The interviews were conducted over the phone, with a letter introducing the survey sent to each household of a selected telephone number up to 8 weeks prior. In each household, an adult (18+) was selected to take the survey by who was the person having the last birthday. Up to 5 callbacks were made to try and interview the selected person, and no replacements for those unable to be reached. The 9 interviewers were specially trained to get correct data. Interviews were given in English, Italian, Greek and Vietnamese. The main interest was the population attributable risk to suicidal ideation. Assumptions for the validity of the statistic are that there is a casual relation between risk factor and disease, that those previously exposed would have the unexposed risk of the disease if the risk factor was eliminated, and that risk factors are independent of each other. .
3. The Results.
Out of 3,384 initial subjects, 2,501 participated in the survey, giving a 74% response rate. 395 refused, 356 were not able to be contacted after 5 attempts, 53 were not able to speak any of the given languages of English, Italian, Greek or Vietnamese. 64 were unable to be interviewed, and 12 stopped the interview before giving complete data. .

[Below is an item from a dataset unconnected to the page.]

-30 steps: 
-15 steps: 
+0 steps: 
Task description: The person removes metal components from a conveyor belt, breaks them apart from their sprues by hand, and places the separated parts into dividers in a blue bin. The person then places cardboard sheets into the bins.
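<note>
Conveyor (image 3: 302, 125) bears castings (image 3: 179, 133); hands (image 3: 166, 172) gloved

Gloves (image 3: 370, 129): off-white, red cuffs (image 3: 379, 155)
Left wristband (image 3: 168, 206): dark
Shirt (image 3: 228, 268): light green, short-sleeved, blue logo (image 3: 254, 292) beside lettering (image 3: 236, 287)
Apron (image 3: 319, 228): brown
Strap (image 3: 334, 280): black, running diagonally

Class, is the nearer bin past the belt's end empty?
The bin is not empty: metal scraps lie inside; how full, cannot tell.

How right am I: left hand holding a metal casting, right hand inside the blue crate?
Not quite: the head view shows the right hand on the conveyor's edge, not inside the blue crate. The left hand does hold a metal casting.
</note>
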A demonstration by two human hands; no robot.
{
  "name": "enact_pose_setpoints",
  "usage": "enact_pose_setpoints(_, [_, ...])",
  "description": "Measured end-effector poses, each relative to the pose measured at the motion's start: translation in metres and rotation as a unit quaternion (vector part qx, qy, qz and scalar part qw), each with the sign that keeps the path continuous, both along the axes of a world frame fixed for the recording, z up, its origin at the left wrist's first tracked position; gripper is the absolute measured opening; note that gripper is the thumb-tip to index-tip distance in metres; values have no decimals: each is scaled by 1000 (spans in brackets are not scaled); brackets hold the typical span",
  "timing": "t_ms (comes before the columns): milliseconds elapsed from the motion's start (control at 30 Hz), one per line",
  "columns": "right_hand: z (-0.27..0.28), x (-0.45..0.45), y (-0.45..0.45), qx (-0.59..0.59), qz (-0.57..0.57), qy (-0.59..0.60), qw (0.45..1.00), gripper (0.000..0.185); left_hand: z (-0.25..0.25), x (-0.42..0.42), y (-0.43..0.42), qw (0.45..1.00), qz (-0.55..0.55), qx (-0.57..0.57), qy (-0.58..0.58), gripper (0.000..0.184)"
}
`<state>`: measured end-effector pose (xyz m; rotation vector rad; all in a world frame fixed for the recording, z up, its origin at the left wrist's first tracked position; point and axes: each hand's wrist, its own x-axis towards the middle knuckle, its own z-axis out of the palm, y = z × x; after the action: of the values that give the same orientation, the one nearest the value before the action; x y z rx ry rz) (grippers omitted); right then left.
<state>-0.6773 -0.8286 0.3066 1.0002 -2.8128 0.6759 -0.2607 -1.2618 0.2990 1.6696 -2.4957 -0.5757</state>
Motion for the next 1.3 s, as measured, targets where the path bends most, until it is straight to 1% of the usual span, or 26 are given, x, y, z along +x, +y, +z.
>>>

It was recorded that, overall, 5.4% of interviewed subjects scored at least one response to indicate suicidal ideation. This broke down to 5.6% of men and 5.3% of women. Some other contributors to suicidal ideations were unemployment and making less than $40,000 per year, using alcohol at a high risk level, having clinical depression, having experienced a psychosocial event in the last 12 months, and being exposed to one or more traumatic events. It also seemed that being between 35 and 54 years of age had statistical significance. Other psychosocial events that were recorded the most included unplanned loss of a job, family or domestic violence, death of somebody close, discrimination, moving house, being robbed or burgled, having a marriage/relationship breakdown, and having a serious illness or injury.